[Recorded data]
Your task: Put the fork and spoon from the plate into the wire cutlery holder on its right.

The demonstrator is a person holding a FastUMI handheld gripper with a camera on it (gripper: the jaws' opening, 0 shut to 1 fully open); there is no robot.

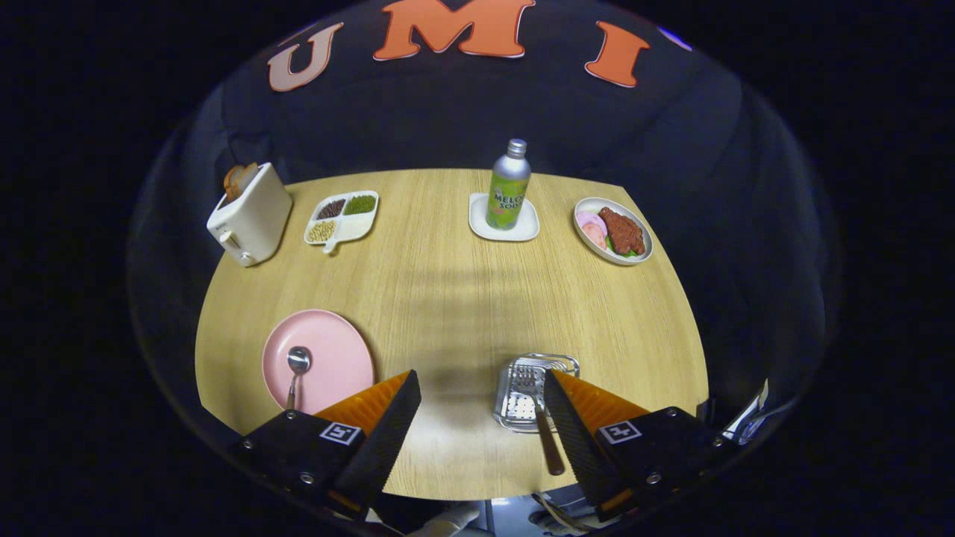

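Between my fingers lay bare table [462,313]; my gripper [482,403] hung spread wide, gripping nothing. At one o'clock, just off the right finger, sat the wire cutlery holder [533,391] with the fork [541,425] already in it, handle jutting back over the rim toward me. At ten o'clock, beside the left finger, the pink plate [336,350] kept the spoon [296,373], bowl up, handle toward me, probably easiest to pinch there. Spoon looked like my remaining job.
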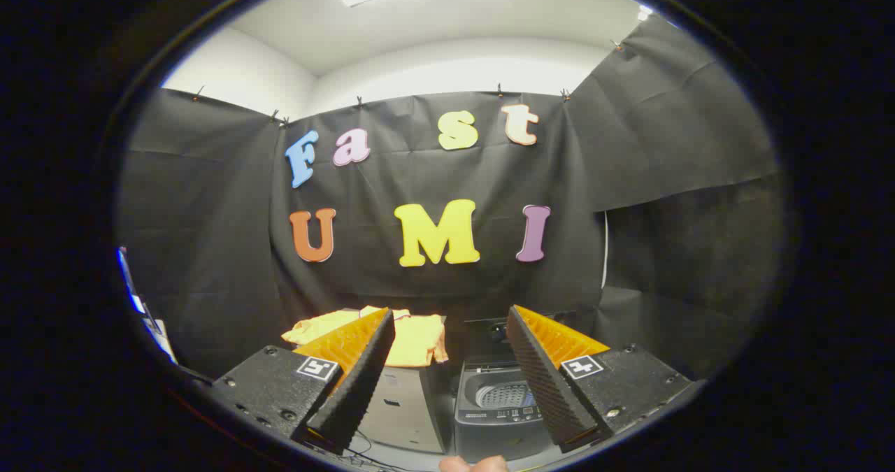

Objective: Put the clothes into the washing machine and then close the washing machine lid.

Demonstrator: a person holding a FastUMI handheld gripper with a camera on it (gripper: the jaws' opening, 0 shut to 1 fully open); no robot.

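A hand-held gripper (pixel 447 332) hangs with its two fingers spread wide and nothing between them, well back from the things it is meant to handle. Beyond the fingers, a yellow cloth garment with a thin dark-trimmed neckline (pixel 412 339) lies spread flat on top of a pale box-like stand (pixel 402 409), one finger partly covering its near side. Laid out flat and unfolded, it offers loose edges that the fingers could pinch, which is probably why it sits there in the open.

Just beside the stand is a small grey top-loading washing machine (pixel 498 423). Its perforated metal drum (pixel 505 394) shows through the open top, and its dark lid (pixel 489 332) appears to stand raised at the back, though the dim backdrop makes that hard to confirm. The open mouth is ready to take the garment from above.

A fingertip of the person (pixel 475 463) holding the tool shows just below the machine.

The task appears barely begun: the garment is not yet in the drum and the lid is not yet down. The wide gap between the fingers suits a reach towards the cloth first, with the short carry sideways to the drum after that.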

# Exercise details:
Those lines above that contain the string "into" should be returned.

# Written reply:
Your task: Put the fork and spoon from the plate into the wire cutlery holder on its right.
Objective: Put the clothes into the washing machine and then close the washing machine lid.

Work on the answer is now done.